Cette aventure nécessitait bien sûr les médecins chargés d’administrer les vaccins et les marins chargés de les transporter. Mais n’oublions pas d’autres acteurs essentiels à sa réussite : les enfants.

Ces petits venaient de différentes maisons d’enfants trouvés – de la Casa de Desamparados à Madrid, de l’hôpital de la Caridad à La Corogne et de Santiago. Ils étaient le vaccin, le moyen de transporter l’antidote sans qu’il se détériore. Préserver sa santé et sa vie était essentiel à la mission.

La personne chargée de les soigner était l’infirmière (et recteur de l’Hôpital de la Caridad de La Corogne) Isabel Zendal Gómez (1771-?).
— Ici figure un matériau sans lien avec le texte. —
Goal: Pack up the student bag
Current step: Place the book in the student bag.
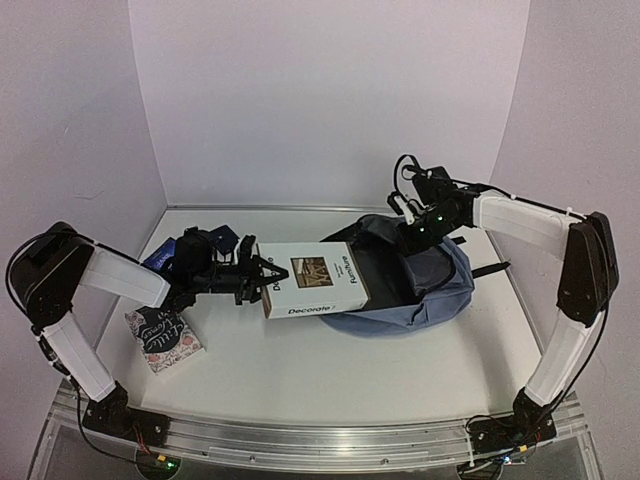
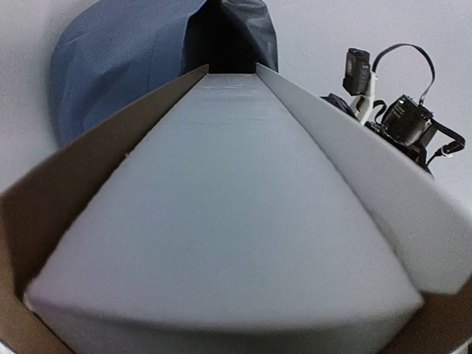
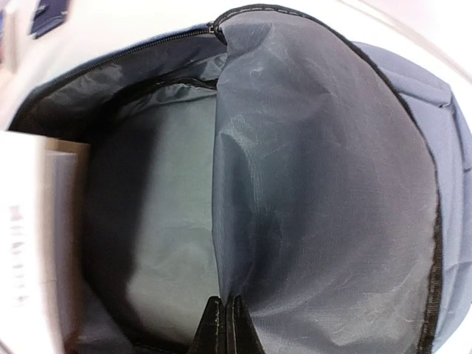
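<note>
my left claw (image 1: 248,279) gripping the Decorate book (image 1: 315,280), w/ far end at the student bag (image 1: 445,290) mouth, right claw (image 3: 225,328) pinched shut on its flap

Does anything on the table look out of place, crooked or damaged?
Nothing damaged or spilled. The backpack lies on its side, its flap pinched up by the right tool while the left tool holds a white book at its mouth. Only the small patterned book lies crooked, near left.

L gripper (image 1: 250,281) holds white book (image 1: 315,280) cover up, far end at bag (image 1: 440,292) mouth. R gripper (image 1: 412,228) pinches flap up. Floral notebook (image 1: 165,338) by L arm.
</note>
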`<state>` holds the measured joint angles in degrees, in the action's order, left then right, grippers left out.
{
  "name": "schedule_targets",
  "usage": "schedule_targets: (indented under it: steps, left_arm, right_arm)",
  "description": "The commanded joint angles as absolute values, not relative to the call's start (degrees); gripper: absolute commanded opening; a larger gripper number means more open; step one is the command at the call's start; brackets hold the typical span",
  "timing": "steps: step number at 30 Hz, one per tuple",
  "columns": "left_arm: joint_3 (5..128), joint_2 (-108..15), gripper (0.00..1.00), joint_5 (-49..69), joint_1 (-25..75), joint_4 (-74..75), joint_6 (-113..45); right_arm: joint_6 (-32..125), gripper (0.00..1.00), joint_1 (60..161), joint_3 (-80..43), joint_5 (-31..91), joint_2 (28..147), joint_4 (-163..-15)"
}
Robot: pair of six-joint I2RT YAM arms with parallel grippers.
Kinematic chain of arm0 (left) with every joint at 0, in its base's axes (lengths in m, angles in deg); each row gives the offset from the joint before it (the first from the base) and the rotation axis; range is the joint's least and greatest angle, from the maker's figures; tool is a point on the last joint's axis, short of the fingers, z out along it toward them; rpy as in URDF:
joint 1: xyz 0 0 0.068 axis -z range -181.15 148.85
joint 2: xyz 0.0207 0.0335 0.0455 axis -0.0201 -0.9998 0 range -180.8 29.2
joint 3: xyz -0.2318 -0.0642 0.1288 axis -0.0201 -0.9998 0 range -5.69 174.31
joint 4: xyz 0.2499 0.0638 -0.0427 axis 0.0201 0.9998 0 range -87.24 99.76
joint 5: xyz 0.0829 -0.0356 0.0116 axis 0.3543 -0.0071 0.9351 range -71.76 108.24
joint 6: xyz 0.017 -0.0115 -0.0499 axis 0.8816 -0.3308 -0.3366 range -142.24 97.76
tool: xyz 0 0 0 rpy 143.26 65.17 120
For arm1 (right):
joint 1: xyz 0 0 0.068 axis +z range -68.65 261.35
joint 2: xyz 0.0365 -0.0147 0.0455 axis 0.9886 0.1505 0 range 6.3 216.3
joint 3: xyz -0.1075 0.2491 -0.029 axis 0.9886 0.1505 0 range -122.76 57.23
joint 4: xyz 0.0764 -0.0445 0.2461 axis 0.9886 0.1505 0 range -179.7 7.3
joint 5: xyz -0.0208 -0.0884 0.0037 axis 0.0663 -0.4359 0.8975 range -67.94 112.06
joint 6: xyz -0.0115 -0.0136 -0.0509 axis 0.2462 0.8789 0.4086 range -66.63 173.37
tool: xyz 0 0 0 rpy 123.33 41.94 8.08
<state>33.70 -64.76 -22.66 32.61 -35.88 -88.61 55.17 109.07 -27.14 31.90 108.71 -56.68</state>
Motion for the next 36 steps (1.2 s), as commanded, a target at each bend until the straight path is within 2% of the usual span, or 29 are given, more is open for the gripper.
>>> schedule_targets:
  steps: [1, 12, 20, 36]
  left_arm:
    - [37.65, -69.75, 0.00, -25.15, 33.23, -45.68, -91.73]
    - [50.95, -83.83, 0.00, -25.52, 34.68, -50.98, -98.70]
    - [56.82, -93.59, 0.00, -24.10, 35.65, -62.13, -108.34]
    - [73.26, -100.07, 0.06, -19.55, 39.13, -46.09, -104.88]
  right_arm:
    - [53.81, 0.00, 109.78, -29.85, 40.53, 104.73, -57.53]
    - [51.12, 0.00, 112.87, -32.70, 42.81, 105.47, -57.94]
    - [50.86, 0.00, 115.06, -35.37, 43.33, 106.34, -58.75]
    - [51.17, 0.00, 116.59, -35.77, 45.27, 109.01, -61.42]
L’un des enfants, Benito Vélez, neuf ans, était son fils. C’est aussi elle qui était chargée de la garde des vingt-six enfants qui se sont rendus aux Philippines pour porter le vaccin contre la variole.

Malheureusement, on sait très peu de choses sur sa vie.

La mère de tous les vaccins

Couverture de ‘Isabel Zendal Gómez dans les Archives de Galice’. Service des publications du Parlement galicien

J’ai découvert l’histoire d’Isabel Zendal grâce au journaliste et documentariste Antonio López Mariño, qui a consacré des années de recherche pour retrouver la figure de cette infirmière. Antonio a reçu plusieurs prix pour son travail –La mère de tous les vaccins–, qui a été publié sous la forme d’un reportage dans le journal A Coruña L’opinion sous le titre de Le recteur Isabel, exposé (20 novembre 2014).

Dans Isabel Zendal Gómez dans les Archives de Galice (Service des publications du Parlement galicien, 2018) – qui peut être télécharger au format pdf gratuitement–, Antonio inclut la documentation en fac-similé conservée aux Archives de Galice sur la vie et l’œuvre de l’infirmière.

Il y introduit, en guise de présentation, le mère de tous les vaccins de cette façon:

Il est né dans une famille solennellement pauvre, dans un village de la commune d’Ordes. Elle émigre à La Corogne où, étant mère célibataire, elle travaillera comme rectrice à la Casa de Expósitos. En novembre 1803, au sein de l’équipe médicale de la Royal Philanthropic Vaccine Expedition, elle entreprend un voyage transatlantique de quatre ans, qui lui donnera le prestige d’être la première infirmière de l’histoire en mission internationale de santé publique.

Il s’occupa du seul maillon essentiel de la Royal Philanthropic Vaccine Expedition : les enfants trouvés qui, bras dessus bras dessous, apportèrent en Amérique et en Asie le premier vaccin connu, celui de la variole. Une vie extraordinaire, d’une origine très marginale aux plus hauts sommets de l’oubli. Isabel Zendal Gómez est une inconnue absolue de ses compatriotes. Pour nous tous.

Comme tant d’autres femmes oubliées, Isabel Zendal Gómez mérite sa place dans l’histoire. Sans ses soins aux enfants porteurs de l’antidote contre la variole, cette expédition – qui jusqu’à présent n’a retenu qu’une partie de ses protagonistes – n’aurait pas abouti.